◆ **Task to complete**: What you should repeat is the run of lines from the top of the listing below through the line with "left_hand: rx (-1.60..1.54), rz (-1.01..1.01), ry", exactly, with no pictures.

◆ **Records to use**:
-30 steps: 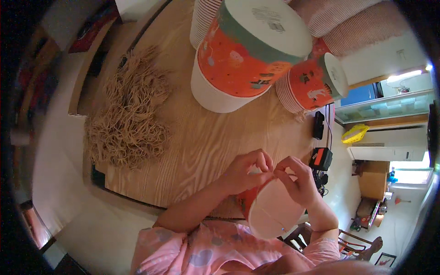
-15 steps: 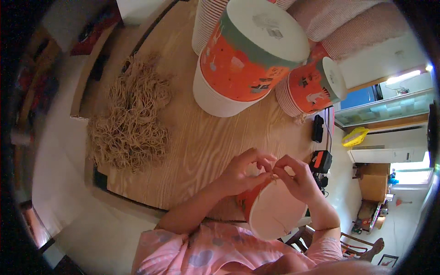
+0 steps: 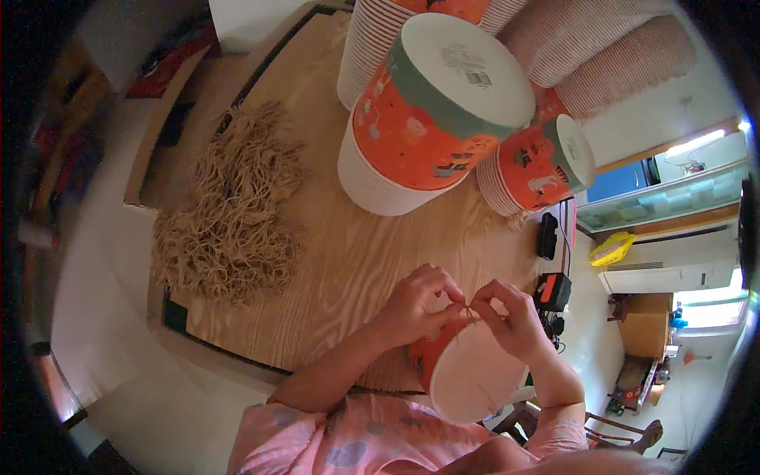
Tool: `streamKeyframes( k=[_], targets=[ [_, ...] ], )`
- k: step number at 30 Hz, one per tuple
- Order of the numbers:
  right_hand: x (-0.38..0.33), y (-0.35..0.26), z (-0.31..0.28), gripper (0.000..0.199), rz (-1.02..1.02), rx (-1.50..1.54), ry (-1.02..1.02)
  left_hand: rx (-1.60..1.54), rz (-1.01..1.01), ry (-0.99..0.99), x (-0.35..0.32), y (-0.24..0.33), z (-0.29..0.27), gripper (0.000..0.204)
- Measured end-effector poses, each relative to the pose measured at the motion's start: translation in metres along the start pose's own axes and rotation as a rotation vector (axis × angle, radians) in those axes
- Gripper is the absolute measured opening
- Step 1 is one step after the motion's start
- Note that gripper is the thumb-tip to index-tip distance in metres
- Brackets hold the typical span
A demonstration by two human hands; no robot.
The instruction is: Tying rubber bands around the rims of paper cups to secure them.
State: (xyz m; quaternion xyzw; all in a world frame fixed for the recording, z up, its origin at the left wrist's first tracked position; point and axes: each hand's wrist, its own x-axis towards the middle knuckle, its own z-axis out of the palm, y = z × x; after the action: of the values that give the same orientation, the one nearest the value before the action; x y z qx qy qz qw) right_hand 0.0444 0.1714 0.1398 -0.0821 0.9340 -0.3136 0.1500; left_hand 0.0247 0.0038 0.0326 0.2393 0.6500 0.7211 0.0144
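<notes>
An orange paper bucket (image 3: 479, 368) leans at the near table edge against my body, its white round side toward me. Thin brown string lies across that white side and rises to its far rim. Both hands meet above the rim. My left hand (image 3: 426, 301) is closed in a pinch on the string (image 3: 469, 311). From the other side my right hand (image 3: 511, 317) also pinches the string, fingertips almost touching the left ones. Whether a knot is there is too small to tell. A tangled heap of brown string (image 3: 237, 210) lies at the table's left.
Upside-down stacks of orange and green paper buckets, one large (image 3: 431, 119) and one smaller (image 3: 542, 162), stand on the far part of the wooden table (image 3: 348, 261). More nested stacks (image 3: 586, 39) lie behind. Black chargers with cables (image 3: 552, 293) sit at the right edge.
My two hands have drawn slightly closer at the string, fingertips now nearly meeting. The view has tilted a little, so the table things appear lower. The bucket stays in place.
</notes>
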Motion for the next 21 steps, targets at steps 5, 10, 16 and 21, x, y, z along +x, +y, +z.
streamKeyframes(
  k=[5,10,16,21],
  targets=[
    [0.003,-0.003,-0.002,0.007,0.030,0.011,-0.021,-0.247,-0.062,-0.108,0.002,0.001,0.002,0.013],
    [0.001,-0.002,0.000,0.007,-0.003,-0.054,-0.016,-0.617,-0.618,-0.347,-0.006,-0.012,0.007,0.014],
    [-0.003,-0.005,0.011,0.010,-0.394,-0.306,0.272,-0.999,-0.643,-0.207,-0.014,-0.025,0.013,0.016],
    [-0.003,-0.008,0.012,0.015,-0.570,-0.401,0.352,-1.020,-0.581,-0.251,-0.010,-0.020,0.008,0.016]
  ],
)
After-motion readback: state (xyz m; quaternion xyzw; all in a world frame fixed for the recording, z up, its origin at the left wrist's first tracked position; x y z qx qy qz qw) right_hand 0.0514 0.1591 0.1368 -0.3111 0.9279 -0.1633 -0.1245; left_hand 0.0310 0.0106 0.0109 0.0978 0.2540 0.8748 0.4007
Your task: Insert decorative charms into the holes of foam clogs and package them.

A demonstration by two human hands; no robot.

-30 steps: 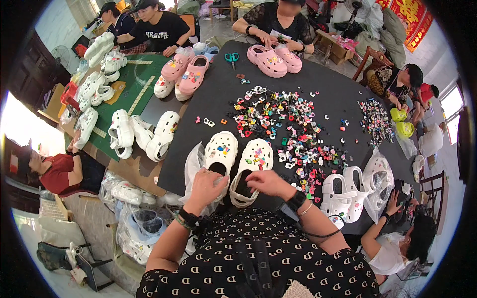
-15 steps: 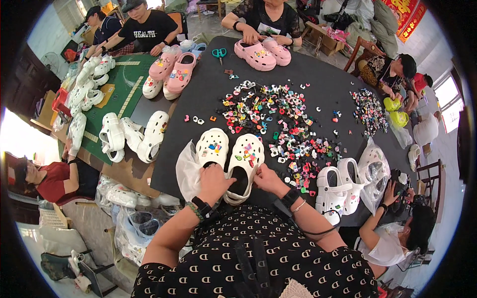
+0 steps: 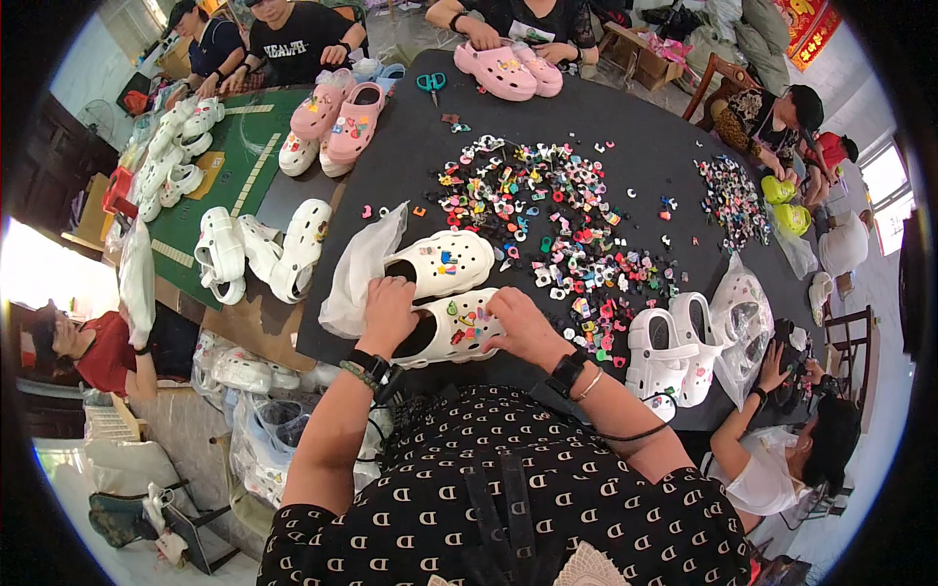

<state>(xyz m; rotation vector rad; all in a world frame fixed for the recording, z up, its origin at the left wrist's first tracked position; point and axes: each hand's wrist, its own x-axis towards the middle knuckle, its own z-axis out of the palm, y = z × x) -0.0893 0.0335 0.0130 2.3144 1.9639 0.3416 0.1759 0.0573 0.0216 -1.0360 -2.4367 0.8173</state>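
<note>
Two cream-white clogs lie side by side before me, turned sideways with their toes to the right. Colourful charms dot the tops of the near clog (image 3: 442,341) and the far clog (image 3: 467,256). My left hand (image 3: 391,311) is closed at the heel end of the near clog, its fingertips close to the far clog's opening; whether it also holds that one I cannot tell. My right hand (image 3: 526,327) wraps round the toe of the near clog, thumb at the near side. Beside the far clog's heel lies a crumpled clear plastic bag (image 3: 363,269).
Loose shoe charms (image 3: 528,200) spread beyond the clogs on the black table (image 3: 391,161). White clogs (image 3: 669,356) and a bagged pair (image 3: 743,317) stand to the right. Teal scissors (image 3: 431,86) and pink clogs (image 3: 354,127) lie farther off. Several co-workers sit around.
The two clogs have turned from toes pointing away to toes pointing right. My left hand has shifted to the heel end, and my right hand from the heel side to the near clog's toe.
</note>
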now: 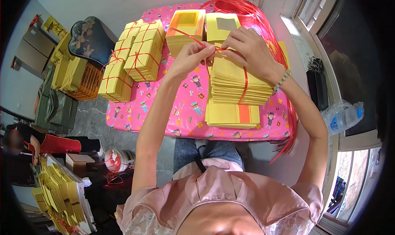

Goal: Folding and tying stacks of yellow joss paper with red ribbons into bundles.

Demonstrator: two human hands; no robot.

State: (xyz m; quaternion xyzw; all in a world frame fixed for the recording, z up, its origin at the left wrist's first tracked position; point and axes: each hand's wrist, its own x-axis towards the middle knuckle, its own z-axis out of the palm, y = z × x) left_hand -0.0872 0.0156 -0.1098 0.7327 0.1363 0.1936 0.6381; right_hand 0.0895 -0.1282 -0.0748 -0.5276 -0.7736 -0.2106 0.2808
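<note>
**Both hands on red string over yellow paper stack**

Person sits at a small table with a pink cartoon-print cloth (pixel 185 111). Left hand (pixel 193 56) is closed, fingertips pinching a red plastic string (pixel 193 38) that runs taut up and to the left from the pinch. Right hand (pixel 251 50) is closed too, fingers curled over the string right beside the left fingertips; the two hands nearly touch. Both sit on top of a tall stack of yellow paper (pixel 236 85) near the table's middle-right. A band of the red string runs down the front face of that stack. Stack rests on a wider, flatter pile of yellow sheets with an orange stripe (pixel 232 113).

Behind the hands: two loose yellow piles (pixel 187 25) at the far edge. To the left on the cloth, several tied bundles (pixel 142 54) already crossed with red string. A thick hank of loose red strings (pixel 247 11) drapes over the table's right side. Plastic water bottle (pixel 345 115) lies on the window ledge at right. Lower left, another person beside more yellow sheets (pixel 57 189).
</note>
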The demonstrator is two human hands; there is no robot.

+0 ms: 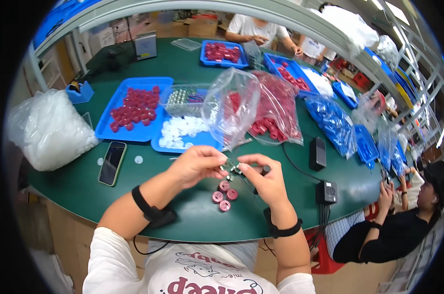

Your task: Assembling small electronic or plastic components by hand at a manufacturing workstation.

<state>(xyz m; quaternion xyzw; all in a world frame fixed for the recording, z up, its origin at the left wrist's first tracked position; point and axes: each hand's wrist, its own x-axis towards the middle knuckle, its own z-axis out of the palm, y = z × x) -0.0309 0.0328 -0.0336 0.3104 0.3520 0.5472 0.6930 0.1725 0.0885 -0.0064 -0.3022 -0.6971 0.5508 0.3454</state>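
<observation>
My left hand (pixel 197 165) is closed in a pinch over the table, fingertips on a small green and silver piece (pixel 227 167), perhaps a circuit board. Close beside it, my right hand (pixel 265 180) pinches at another such piece (pixel 236 168). A thin tool with a dark handle (pixel 265 170) also sits in the right hand; its kind is unclear. Just below the fingertips, several dark red round caps (pixel 224 206) stand grouped on the green table. Another small metallic piece (pixel 229 178) shows between the hands and the caps.
Blue trays hold red caps (pixel 134 108) and white round pieces (pixel 178 131). Clear bags with red parts (pixel 276 108) lie ahead. A phone (pixel 112 163) and bulging white bag (pixel 50 130) are left; black boxes with cables (pixel 326 192) are right. Other people sit around the table.
</observation>
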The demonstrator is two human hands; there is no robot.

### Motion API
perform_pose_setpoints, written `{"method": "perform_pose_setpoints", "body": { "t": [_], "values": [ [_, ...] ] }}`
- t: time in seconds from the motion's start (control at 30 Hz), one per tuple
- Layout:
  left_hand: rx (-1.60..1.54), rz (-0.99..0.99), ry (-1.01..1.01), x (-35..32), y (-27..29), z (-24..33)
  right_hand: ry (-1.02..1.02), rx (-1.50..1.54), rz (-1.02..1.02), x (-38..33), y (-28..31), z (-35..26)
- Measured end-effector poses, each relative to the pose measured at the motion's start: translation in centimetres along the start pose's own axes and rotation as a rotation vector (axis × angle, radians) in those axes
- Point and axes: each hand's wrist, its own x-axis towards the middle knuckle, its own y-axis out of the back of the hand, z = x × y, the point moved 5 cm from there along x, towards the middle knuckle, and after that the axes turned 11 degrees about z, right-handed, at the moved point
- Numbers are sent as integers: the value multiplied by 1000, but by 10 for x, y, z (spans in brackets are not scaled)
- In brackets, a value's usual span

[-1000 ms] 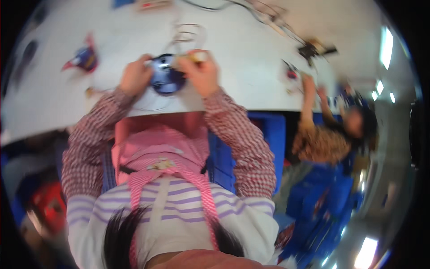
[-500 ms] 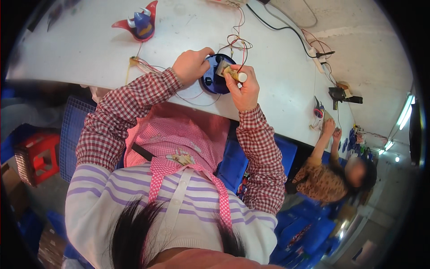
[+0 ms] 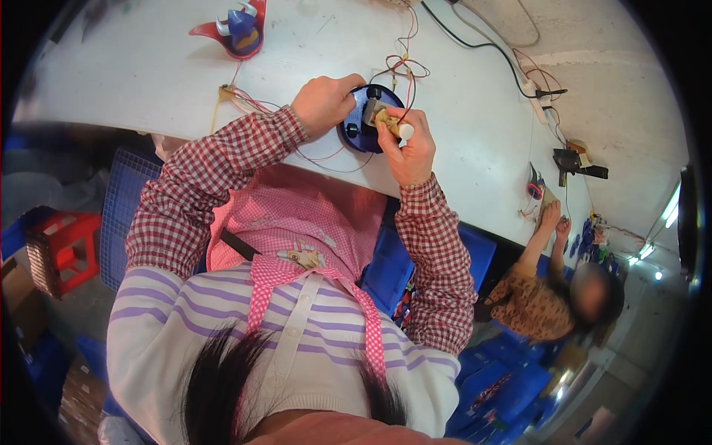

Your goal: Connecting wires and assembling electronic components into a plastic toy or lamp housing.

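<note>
A round dark blue plastic base (image 3: 363,139) with black knobs lies on the white table in front of me. My left hand (image 3: 324,106) is closed on its left rim, fingertips at the far edge. My right hand (image 3: 411,148) pinches a yellowish, tape-wrapped handpiece with a white round end (image 3: 405,131). A grey block (image 3: 373,110) at the handpiece's other end rests over the middle of the base. Thin red and black wires (image 3: 404,67) run near the handpiece from the far side; their exact joint is hidden by my fingers.
A red, horned blue figure (image 3: 241,31) stands at the far left, wired to a small connector (image 3: 225,93). Black cable and a power strip (image 3: 539,104) lie along the right edge. Further right another person (image 3: 538,300) works at the same table. A red stool (image 3: 67,252) stands left.
The whole view has shifted slightly. Both hands, the handpiece and the base keep nearly the same places relative to each other.
</note>
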Motion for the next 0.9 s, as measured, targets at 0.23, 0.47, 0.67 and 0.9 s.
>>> {"method": "perform_pose_setpoints", "body": {
  "t": [0.23, 0.47, 0.67, 0.9],
  "values": [
    [-10, 21, -35, 0, 0, 1, -77, 45, -52, 0, 0, 5],
    [21, 39, 7, -1, -2, -1, -42, -65, -111, 0, -5, -3],
    [38, 5, 1, -3, -5, 0, -119, 6, -211, 9, -8, 8],
    [33, -87, 92, 0, 8, 7, -145, -51, -191, 5, -15, 6]
  ]
}}
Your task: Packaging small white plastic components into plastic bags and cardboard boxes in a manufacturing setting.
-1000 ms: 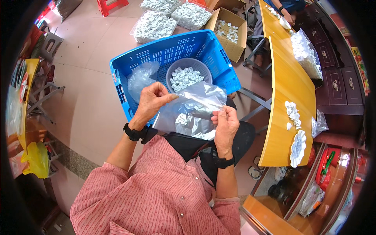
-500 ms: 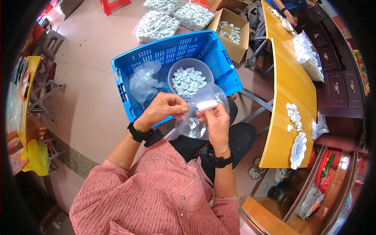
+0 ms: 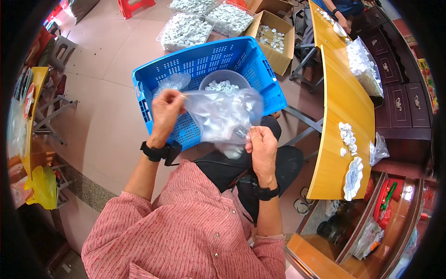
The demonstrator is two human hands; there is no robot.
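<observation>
Head view, sole entry.

Item: one clear plastic bag [image 3: 227, 114], spread between the hands, above the lap and the near side of a blue perforated crate [image 3: 186, 60]. Progress, as I judge it: bag in hand and opened out; whether its mouth is parted or anything lies inside, I cannot tell through the blur. Round plastic basin [image 3: 227, 75] in the crate, partly hidden by the bag: small white plastic pieces [image 3: 222, 86] remain in it, so that stock is not used up. Beside it, one crumpled clear bag [image 3: 174, 83].

Left hand [image 3: 167, 111]: raised over the crate, fingertips pinched on the bag's upper left corner. Right hand [image 3: 263, 151]: lower, nearer the body, thumb and fingers closed on its lower right edge. Hands well apart.
</observation>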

◆ **Response below**:
-30 steps: 
-15 steps: 
+0 steps: 
Tool: `streamKeyframes( k=[_], targets=[ [_, ...] ], )`
- k: step number at 30 Hz, one per tuple
- Order of the numbers:
  right_hand: x (-0.38..0.33), y (-0.35..0.26), z (-0.31..0.28), gripper (0.000..0.199), rz (-1.02..1.02), rx (-1.50..1.54), ry (-1.02..1.02)
  left_hand: rx (-1.60..1.54), rz (-1.01..1.01), ry (-0.99..0.99), x (-0.35..0.32), y (-0.24..0.33), z (-0.29..0.27), gripper (0.000..0.204)

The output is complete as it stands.